### Brief
Transcribe word for word the lines below from the line with "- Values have" through the line with "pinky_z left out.", ends included.

### Provided material

____________

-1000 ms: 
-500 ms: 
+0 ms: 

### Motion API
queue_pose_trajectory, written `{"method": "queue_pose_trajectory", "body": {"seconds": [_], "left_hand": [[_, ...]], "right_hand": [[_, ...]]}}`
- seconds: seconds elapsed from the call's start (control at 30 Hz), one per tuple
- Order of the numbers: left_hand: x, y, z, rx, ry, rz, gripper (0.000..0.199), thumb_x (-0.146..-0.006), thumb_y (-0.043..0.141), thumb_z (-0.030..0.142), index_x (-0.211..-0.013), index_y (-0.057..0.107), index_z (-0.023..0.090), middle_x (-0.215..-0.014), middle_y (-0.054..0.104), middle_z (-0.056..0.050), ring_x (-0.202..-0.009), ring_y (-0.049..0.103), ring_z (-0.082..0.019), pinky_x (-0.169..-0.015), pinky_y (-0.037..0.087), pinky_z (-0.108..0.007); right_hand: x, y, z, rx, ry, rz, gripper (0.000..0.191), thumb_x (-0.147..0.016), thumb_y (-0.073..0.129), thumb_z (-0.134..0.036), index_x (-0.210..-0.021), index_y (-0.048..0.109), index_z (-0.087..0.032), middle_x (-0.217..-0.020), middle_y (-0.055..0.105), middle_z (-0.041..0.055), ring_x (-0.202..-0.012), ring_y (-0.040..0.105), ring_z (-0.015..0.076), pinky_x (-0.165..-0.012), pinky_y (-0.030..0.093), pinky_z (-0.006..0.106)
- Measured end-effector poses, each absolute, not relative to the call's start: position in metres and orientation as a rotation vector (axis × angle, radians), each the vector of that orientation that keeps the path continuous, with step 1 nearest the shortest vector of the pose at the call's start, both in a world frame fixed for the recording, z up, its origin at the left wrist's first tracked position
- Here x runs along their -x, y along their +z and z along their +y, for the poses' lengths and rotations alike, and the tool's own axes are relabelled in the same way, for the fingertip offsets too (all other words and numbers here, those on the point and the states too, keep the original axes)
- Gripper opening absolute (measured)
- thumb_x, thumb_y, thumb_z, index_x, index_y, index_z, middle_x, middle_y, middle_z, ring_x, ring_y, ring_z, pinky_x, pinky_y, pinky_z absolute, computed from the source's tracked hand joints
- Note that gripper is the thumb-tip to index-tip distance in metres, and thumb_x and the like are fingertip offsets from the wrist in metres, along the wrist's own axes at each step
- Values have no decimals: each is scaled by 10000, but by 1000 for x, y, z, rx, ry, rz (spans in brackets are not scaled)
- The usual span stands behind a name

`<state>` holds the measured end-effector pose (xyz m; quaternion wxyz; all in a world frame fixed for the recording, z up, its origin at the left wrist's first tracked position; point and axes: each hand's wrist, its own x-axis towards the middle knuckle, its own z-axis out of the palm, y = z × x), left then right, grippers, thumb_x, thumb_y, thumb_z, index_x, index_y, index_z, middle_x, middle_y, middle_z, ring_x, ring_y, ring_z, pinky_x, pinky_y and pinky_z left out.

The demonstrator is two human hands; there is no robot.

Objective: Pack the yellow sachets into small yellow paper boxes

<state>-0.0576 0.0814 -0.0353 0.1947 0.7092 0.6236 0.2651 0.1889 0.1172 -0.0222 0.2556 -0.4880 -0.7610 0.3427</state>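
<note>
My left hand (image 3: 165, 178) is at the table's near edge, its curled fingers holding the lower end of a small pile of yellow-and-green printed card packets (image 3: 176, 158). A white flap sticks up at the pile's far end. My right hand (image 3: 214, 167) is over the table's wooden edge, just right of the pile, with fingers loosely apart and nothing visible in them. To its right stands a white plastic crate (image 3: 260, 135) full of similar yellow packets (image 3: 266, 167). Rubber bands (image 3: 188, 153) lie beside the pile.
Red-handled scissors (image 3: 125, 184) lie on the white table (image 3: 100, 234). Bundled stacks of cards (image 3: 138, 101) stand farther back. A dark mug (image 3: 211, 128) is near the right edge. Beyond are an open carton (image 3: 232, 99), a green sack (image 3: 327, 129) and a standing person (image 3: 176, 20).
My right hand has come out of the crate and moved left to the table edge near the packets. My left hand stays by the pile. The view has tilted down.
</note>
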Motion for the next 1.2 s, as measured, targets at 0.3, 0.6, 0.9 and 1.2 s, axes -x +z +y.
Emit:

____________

### Response area
- Values have no decimals: each is scaled by 10000, but by 1000 for x, y, z, rx, ry, rz (spans in brackets are not scaled)
- The usual span stands behind a name

`<state>` holds the measured end-effector pose (xyz m; quaternion wxyz; all in a world frame fixed for the recording, z up, its origin at the left wrist's first tracked position; point and axes: each hand's wrist, its own x-axis towards the middle knuckle, its own z-axis out of the palm, y = z × x), left then right, grippers, thumb_x, thumb_y, thumb_z, index_x, index_y, index_z, middle_x, middle_y, middle_z, ring_x, ring_y, ring_z, pinky_x, pinky_y and pinky_z left out.

The output for this exercise is finished.